# Enhanced Agentic RAG with Policy Selection

This notebook demonstrates an improved Retrieval Augmented Generation (RAG) system that first determines which policies are most relevant to a user query (using an agentic step) and then performs retrieval and response generation using only those documents.

In [None]:
# Install required packages
# !pip install faiss-cpu mistralai beautifulsoup4 requests numpy python-dotenv

## Load API key

In [23]:
import os
import dotenv

# Load from .env file if it exists
dotenv.load_dotenv()

os.environ["MISTRAL_API_KEY"] = ""  # Your key here
print(f"MISTRAL_API_KEY: {os.environ.get('MISTRAL_API_KEY')}")
api_key = os.getenv("MISTRAL_API_KEY")

MISTRAL_API_KEY: 


## Import Required Libraries

In [2]:
import requests
from bs4 import BeautifulSoup
import re
import numpy as np
import faiss
from mistralai import Mistral, UserMessage
import time
from urllib.parse import urlparse
import pickle

## Define Utilities for Fetching and Processing Web Content

This function fetches the main text from a given URL.

In [3]:
def get_content_from_url(url):
    """
    Fetch content from a given URL and extract the main text.
    """
    try:
        headers = {
            'User-Agent': 'Mozilla/5.0 (Windows NT 10.0; Win64; x64) AppleWebKit/537.36 (KHTML, like Gecko) Chrome/91.0.4472.124 Safari/537.36'
        }
        response = requests.get(url, headers=headers, timeout=10)
        response.raise_for_status()
        html_doc = response.text
        soup = BeautifulSoup(html_doc, "html.parser")

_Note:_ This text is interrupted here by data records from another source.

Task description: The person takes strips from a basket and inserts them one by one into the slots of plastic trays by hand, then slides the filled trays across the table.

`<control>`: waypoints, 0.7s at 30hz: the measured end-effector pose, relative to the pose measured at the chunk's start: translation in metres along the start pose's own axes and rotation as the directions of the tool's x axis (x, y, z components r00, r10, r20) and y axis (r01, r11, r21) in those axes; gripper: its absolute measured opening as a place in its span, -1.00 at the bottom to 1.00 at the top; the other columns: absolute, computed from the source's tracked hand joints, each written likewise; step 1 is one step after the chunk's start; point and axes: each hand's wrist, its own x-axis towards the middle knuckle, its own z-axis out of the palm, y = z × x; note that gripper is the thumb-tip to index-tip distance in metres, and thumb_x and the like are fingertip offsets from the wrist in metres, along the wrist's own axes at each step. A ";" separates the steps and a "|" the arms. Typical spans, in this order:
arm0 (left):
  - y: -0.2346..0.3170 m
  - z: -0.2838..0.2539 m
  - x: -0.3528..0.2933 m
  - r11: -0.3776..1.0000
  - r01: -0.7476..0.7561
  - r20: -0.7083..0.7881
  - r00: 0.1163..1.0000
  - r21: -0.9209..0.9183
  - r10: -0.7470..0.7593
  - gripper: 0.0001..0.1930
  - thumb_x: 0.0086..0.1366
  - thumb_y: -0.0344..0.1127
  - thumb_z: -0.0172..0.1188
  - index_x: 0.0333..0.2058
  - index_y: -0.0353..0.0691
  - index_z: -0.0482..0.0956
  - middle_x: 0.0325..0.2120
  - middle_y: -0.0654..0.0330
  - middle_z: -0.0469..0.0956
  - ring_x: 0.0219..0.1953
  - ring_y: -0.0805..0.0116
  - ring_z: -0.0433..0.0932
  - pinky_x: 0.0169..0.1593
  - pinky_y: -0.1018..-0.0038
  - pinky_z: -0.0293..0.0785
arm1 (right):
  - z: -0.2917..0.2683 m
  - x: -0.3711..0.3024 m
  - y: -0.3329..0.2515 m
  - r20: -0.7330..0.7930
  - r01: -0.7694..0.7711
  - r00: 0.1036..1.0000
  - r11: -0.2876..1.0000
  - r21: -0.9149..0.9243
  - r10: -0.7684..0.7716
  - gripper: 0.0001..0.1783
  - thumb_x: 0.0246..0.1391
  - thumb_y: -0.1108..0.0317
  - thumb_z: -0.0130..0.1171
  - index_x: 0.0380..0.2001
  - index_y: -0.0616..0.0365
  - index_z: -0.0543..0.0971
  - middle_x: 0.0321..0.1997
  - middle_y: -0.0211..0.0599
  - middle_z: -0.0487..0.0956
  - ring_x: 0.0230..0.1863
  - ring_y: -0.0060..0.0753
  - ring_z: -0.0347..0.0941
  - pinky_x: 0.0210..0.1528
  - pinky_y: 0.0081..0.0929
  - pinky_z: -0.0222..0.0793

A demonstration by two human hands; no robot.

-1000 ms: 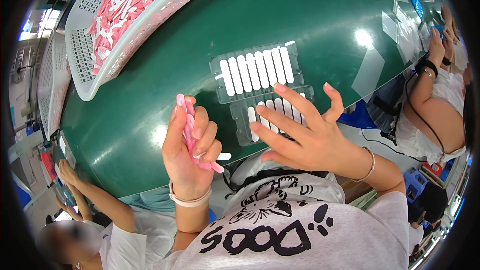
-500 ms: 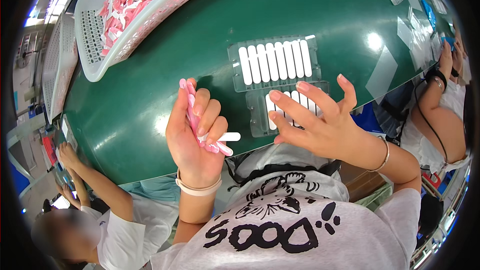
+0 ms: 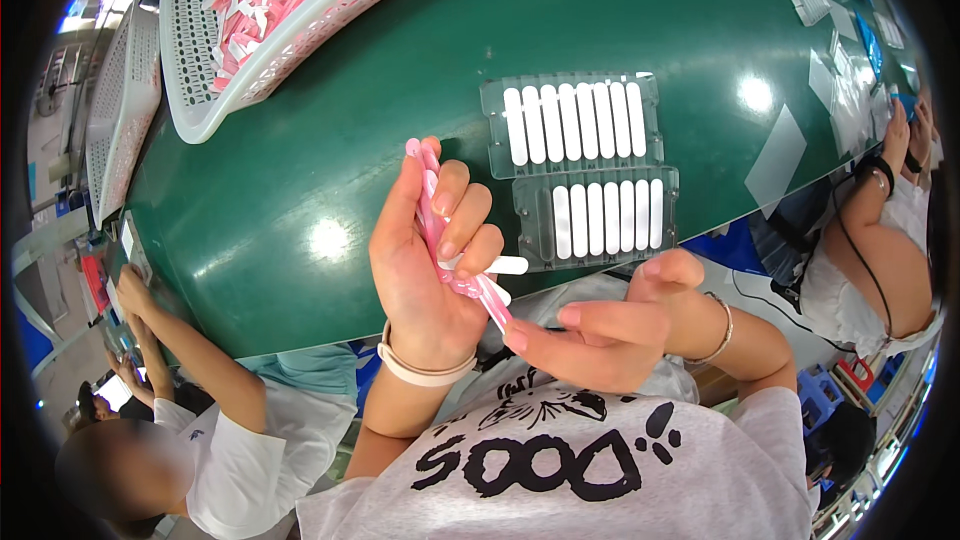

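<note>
Glossy green tabletop (image 3: 660, 20) bears clear trays (image 3: 537, 225); left grip (image 3: 430, 275) clasps slim sticks (image 3: 493, 303).

The person's T-shirt (image 3: 590, 515) is light grey and has short sleeves (image 3: 772, 440); its front carries thick black letters (image 3: 518, 474) and a black line drawing (image 3: 585, 403). The left wristband (image 3: 428, 375) is smooth and pale beige, the right bracelet (image 3: 723, 330) thin and light-coloured.

Green table (image 3: 400, 60) w/ other ppl & bits round it.
On L, a person (image 3: 245, 475) in a white top. On R, another person (image 3: 905, 208) in white, w/ a black band (image 3: 868, 166) on 1 wrist. Nr them, a flat clear sheet (image 3: 776, 160) lies by the table's edge, w/ shiny clear plastic (image 3: 848, 105) close by. Low on R: a blue stool (image 3: 820, 392) & a red thing (image 3: 856, 372).
</note>
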 end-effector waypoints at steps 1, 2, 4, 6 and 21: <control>0.003 0.001 -0.001 0.999 0.015 0.005 1.000 -0.030 -0.015 -0.79 0.42 -0.21 -0.15 -0.21 -0.16 0.42 -0.61 0.38 0.20 -0.72 0.63 0.01 -0.73 0.65 -0.09 | -0.004 0.004 0.003 0.000 0.006 1.000 1.000 0.004 -0.006 -0.75 -0.36 0.29 0.23 -0.44 -0.14 0.59 -0.26 -0.78 0.52 -0.26 -0.80 0.31 -0.25 -0.33 -0.13; 0.006 0.000 -0.001 0.997 0.034 0.010 0.999 -0.063 -0.034 -0.79 0.42 -0.22 -0.16 -0.20 -0.16 0.42 -0.61 0.38 0.20 -0.71 0.63 0.01 -0.73 0.65 -0.09 | -0.012 0.010 0.007 0.109 -0.086 0.991 0.994 0.064 0.079 -0.76 -0.36 0.30 0.25 -0.45 -0.17 0.60 -0.27 -0.77 0.53 -0.25 -0.67 0.29 -0.15 -0.31 -0.09; 0.012 0.000 -0.006 1.000 -0.019 0.034 0.999 0.023 0.019 -0.79 0.42 -0.22 -0.16 -0.20 -0.17 0.41 -0.61 0.37 0.21 -0.71 0.64 0.01 -0.73 0.65 -0.09 | -0.029 0.032 0.020 0.404 -0.431 0.847 0.890 0.145 0.345 -0.78 -0.40 0.40 0.28 -0.54 -0.13 0.56 -0.34 -0.66 0.56 -0.26 -0.43 0.34 -0.02 -0.28 -0.01; 0.018 -0.002 -0.013 0.969 -0.098 0.057 0.995 0.226 0.087 -0.76 0.42 -0.21 -0.16 -0.13 -0.19 0.40 -0.62 0.37 0.20 -0.71 0.66 0.02 -0.71 0.67 -0.07 | -0.027 0.042 0.038 0.626 -0.656 0.624 0.749 0.095 0.467 -0.85 -0.31 0.40 0.31 -0.59 -0.02 0.52 -0.19 -0.52 0.52 -0.12 -0.32 0.32 0.02 -0.30 -0.01; 0.024 -0.016 -0.068 -0.138 -0.369 0.359 0.929 0.919 -0.091 -0.84 0.32 -0.46 -0.04 -0.15 -0.30 0.43 -0.36 0.03 0.52 -0.50 0.25 0.51 -0.37 0.45 0.44 | -0.036 0.048 0.045 0.719 -0.543 0.506 0.824 -0.163 0.476 -0.32 -0.33 0.15 0.43 -0.08 0.06 0.39 0.14 -0.18 0.23 0.10 -0.12 0.15 0.09 -0.18 -0.06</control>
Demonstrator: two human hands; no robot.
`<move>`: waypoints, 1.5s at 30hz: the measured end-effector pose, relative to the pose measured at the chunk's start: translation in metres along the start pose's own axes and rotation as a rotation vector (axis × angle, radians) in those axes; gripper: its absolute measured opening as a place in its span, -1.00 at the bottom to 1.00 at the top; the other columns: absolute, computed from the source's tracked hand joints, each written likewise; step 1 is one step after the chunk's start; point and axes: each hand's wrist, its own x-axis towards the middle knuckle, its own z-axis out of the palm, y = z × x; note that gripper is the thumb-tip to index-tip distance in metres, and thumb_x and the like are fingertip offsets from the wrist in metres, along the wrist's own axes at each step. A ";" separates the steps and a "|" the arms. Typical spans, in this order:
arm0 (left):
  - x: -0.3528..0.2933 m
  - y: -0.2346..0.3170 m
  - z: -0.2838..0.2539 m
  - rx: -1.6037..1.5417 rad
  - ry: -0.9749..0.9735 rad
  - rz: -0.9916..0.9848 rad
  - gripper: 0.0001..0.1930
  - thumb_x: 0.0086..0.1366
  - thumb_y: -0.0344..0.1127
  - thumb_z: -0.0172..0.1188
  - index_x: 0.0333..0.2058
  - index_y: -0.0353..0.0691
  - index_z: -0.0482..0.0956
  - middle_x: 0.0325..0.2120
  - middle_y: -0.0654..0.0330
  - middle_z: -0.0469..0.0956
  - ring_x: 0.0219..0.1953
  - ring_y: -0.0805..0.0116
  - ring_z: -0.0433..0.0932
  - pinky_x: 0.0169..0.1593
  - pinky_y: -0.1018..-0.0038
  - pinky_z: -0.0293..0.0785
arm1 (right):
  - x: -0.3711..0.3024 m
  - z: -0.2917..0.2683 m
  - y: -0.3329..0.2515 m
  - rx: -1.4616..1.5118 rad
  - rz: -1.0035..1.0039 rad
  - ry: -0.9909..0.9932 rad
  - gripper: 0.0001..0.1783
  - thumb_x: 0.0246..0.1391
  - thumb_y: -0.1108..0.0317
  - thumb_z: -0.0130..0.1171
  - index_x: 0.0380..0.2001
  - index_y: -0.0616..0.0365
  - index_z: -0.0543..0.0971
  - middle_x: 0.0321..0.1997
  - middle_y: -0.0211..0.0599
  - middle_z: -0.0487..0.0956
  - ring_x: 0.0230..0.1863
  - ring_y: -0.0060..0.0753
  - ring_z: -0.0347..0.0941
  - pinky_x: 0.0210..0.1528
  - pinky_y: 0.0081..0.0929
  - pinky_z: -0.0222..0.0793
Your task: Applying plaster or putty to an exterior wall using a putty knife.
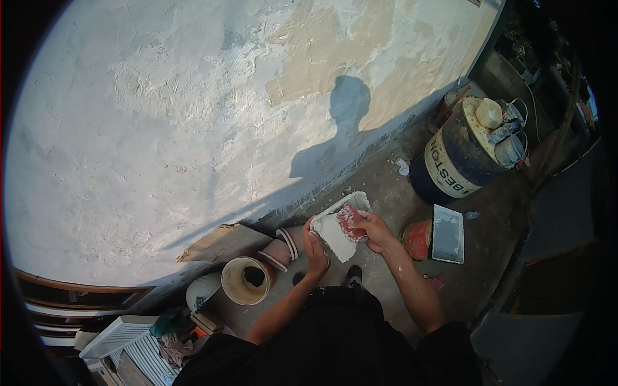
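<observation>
In front of my body, my left hand (315, 255) is closed on the near left edge of a pale, shallow tray (359, 198). White plaster-like paste (330, 233) lies in the tray and over its near side. My right hand (376, 230) grips a flat red scraper (348, 220) smeared with the same paste. The scraper rests against the paste in the tray. Part of its handle end is hidden by my right fingers. White specks dot my right forearm.
A rough, patchy white wall (167, 122) rises ahead. To the right stand a large dark drum (444, 164) with small cans on top and a red bucket (417, 239) beside a grey tray (449, 235). At left are a cream bucket (229, 284) and pinkish round containers (277, 253).
</observation>
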 end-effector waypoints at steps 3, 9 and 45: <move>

        # Remove script, style, and other non-content elements
        for element in soup(["script", "style", "header", "footer", "nav"]):
            element.extract()

        # Extract text from main content areas
        main_content = soup.find("main") or soup.find("article") or soup.find("div", class_="content") or soup.find("body")
        if main_content:
            text = main_content.get_text(separator='\n', strip=True)
        else:
            text = soup.get_text(separator='\n', strip=True)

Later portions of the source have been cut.